CONTACTS: Sierra Club’s “Sustainable Consumption,” www.sierraclub.org/sustainable_consumption; National Geographic Society’s Greendex, www.nationalgeographic.com/greendex.
Dear EarthTalk: In recent years the hotel industry began to green up operations, but has it yet gone beyond leaving out little cards to encourage you to re-use your towels and linens?
— Sam Tsiryulnikov, Los Angeles, CA
Some hotels and hotel chains take sustainability more seriously than others, but the industry as a whole has certainly become greener in recent years. Those little cards may seem like token environmentalism, but they can actually result in significant water, waste and cost reductions. The website Economically Sound reports that a 150-room hotel can conserve 72,000 gallons of water and 480 gallons of laundry soap every year by placing the cards in its guest rooms. The Marriott chain reported saving as much as 17 percent in hot water and sewer costs at its hotels thanks to implementation of its Linen Reuse Program.

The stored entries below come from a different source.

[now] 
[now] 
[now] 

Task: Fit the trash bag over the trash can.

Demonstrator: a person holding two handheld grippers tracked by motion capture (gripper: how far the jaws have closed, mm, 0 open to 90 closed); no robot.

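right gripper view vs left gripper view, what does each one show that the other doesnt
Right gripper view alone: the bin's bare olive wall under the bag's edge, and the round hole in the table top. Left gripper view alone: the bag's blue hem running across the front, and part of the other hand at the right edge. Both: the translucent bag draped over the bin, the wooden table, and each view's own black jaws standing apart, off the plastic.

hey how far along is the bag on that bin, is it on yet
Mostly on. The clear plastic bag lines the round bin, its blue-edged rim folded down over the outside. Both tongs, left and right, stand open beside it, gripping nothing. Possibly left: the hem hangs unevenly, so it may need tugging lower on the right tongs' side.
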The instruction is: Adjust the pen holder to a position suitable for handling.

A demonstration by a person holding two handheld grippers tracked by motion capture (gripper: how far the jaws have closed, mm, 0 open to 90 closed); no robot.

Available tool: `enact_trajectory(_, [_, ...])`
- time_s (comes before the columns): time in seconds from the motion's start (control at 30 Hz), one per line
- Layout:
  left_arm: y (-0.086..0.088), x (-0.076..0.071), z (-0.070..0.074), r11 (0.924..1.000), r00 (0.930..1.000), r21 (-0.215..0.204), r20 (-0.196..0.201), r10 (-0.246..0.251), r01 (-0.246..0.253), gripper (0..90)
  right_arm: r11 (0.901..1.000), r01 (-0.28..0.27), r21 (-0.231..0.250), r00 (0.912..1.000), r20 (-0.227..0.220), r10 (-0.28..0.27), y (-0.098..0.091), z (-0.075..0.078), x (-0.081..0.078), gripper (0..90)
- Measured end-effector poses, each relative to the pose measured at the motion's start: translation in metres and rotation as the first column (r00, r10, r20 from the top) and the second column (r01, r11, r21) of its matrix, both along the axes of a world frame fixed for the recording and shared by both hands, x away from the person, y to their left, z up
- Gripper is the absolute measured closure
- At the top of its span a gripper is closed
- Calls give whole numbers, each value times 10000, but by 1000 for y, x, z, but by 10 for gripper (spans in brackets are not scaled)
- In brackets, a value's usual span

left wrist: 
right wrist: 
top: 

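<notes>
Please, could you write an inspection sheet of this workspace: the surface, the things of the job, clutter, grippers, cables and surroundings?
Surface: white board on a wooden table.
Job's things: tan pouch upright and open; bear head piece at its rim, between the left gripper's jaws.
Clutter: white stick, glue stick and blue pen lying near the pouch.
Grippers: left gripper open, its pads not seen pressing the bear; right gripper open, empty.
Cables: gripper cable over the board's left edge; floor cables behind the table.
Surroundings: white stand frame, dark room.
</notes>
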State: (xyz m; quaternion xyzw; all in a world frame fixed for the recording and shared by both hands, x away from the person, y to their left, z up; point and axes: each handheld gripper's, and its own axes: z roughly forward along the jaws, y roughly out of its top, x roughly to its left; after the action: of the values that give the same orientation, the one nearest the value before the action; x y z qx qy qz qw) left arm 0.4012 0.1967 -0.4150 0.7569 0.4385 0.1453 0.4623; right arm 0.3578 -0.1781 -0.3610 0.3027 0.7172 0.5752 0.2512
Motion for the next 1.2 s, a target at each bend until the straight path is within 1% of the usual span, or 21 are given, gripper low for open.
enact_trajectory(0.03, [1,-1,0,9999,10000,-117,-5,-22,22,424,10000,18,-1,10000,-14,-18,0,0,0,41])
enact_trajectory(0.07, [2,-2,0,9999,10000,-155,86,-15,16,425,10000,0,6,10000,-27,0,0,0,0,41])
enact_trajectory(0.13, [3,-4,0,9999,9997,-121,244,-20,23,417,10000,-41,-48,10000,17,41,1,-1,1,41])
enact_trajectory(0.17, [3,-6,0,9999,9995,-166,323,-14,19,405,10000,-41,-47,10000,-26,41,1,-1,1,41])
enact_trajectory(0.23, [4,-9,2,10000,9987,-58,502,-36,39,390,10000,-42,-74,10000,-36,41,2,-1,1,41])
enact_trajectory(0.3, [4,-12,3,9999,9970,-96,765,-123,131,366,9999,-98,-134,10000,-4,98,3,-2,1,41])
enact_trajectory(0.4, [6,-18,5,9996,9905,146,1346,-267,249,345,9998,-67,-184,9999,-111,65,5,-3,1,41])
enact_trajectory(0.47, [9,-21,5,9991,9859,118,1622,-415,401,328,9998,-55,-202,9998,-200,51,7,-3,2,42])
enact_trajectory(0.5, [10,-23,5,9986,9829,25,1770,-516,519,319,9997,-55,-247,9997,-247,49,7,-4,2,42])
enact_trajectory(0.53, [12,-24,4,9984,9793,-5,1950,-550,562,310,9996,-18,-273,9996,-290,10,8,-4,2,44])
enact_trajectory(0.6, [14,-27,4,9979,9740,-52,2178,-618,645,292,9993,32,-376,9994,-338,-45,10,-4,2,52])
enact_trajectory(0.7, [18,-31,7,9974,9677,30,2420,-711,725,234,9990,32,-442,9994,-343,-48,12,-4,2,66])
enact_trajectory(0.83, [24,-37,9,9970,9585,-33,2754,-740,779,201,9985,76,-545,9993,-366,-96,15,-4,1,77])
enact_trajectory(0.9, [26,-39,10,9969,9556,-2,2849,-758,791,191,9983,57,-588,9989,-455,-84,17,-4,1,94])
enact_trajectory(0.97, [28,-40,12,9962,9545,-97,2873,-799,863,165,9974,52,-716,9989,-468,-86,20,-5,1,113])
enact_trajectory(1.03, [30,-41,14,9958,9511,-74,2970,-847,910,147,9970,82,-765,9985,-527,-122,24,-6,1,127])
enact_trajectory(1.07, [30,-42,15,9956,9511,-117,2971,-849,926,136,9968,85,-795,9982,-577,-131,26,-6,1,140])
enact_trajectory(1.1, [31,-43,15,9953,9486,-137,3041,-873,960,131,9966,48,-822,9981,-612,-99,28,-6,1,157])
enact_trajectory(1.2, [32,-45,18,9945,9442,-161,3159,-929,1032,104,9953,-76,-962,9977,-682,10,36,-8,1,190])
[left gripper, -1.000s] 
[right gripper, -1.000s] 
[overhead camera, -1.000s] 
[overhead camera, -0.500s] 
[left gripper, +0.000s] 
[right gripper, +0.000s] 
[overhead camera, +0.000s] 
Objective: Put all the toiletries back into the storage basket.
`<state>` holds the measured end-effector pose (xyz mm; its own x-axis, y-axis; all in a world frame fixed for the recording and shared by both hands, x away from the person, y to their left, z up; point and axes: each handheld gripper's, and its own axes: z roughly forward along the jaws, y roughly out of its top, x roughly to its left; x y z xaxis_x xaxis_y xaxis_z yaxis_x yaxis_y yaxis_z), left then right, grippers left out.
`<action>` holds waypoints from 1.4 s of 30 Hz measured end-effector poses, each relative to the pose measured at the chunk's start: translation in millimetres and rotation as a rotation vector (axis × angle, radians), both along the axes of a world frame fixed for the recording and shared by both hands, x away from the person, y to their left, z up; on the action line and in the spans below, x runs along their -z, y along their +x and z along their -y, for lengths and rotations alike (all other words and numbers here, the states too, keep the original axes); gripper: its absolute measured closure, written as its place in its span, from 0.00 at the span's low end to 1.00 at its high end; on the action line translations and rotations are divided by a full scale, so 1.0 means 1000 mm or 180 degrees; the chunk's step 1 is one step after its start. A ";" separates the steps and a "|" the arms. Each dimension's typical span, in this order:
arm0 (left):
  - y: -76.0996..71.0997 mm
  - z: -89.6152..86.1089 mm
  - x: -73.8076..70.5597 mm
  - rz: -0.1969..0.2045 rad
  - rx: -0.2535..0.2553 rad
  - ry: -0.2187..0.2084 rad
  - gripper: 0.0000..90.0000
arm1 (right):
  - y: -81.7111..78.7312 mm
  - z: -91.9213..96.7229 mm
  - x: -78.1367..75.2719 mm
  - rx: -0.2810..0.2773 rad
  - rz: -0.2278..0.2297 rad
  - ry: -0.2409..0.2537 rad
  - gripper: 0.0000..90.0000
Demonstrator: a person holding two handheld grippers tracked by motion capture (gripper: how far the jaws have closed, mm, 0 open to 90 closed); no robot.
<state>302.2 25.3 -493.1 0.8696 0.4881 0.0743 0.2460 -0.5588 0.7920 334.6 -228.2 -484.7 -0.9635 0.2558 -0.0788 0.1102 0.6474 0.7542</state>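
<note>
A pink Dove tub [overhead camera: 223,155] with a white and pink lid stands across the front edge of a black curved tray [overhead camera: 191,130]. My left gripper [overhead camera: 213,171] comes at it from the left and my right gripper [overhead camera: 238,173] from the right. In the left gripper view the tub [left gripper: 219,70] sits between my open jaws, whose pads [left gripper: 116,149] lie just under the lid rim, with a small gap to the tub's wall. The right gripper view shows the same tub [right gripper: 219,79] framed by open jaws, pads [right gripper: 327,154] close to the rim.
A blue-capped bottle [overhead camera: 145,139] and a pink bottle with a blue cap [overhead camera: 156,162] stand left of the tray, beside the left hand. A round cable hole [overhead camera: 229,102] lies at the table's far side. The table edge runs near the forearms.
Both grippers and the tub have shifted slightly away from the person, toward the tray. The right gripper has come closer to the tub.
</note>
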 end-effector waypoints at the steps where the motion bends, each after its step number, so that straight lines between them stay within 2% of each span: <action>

While many hotels and chains print up their own cards, thousands more purchase them from the Green Hotels Association, a non-profit launched two decades ago to bring together hotels around the U.S. and elsewhere that share a commitment to the environment and sustainable use of natural resources. The organization’s Catalog of Environmental Products for the Lodging Industry contains a wide range of environmentally friendly energy- and water-saving products. For example, 500 laminated copies of the group’s best selling card (asking guests to consider not having sheets changed every day) costs hoteliers just $200. Another example is the toilet tank fill diverter, which saves about 3/4 of a gallon of water per flush while remaining invisible to guests. The little gadgets cost hotels around $1 and as such pay for themselves in no time thanks to reduced water bills. The catalog also features dispensers that eliminate the waste of stocking every bathroom with soap bars and little bottles of hair and skin care products.
Another group promoting a greener hospitality industry is the World Travel & Tourism Council (WTTC), which works to improve the quality of tourism around the world. Under its Environment Initiative, WTTC aims to solidify a global vision on how the tourism industry can foster sustainable development. It has been especially pro-active around the mitigation of carbon emissions and last year, along with the International Tourism Partnership (ITP) and 12 major hotel chains including Hilton, Hyatt, Marriott and Starwood, launched the Hotel Carbon Measurement Initiative, which aims to help hotels reduce, measure and communicate their carbon footprints. This is particularly relevant, says WTTC, for hotels’ corporate clients who want to quantify the carbon footprints of their hotel stays, meetings and events.
Another positive trend is the Four Seasons’ 10 Million Trees Initiative. The hotel chain is celebrating its 50th anniversary by planting 10 million trees across the 34 countries in which it operates with the hope that the effort will help combat deforestation and global warming and attract more customers concerned about the state of the planet.
Beyond what the major chains are doing, eco lodges run by or in partnership with native people or tribes have popped up all over the tropics and beyond; examples include Guludo Beach Lodge in Mozambique, Africa and Posada Amazonas in the Peruvian Amazon. Staying at such a place is a good way to ensure that locals can benefit from tourism and not be tempted to pillage their region’s natural resource base.
CONTACTS: Economically Sound, www.economicallysound.com; Green Hotels Association, www.greenhotels.com; WTTC, www.wttc.org; ITP, www.tourismpartnership.org.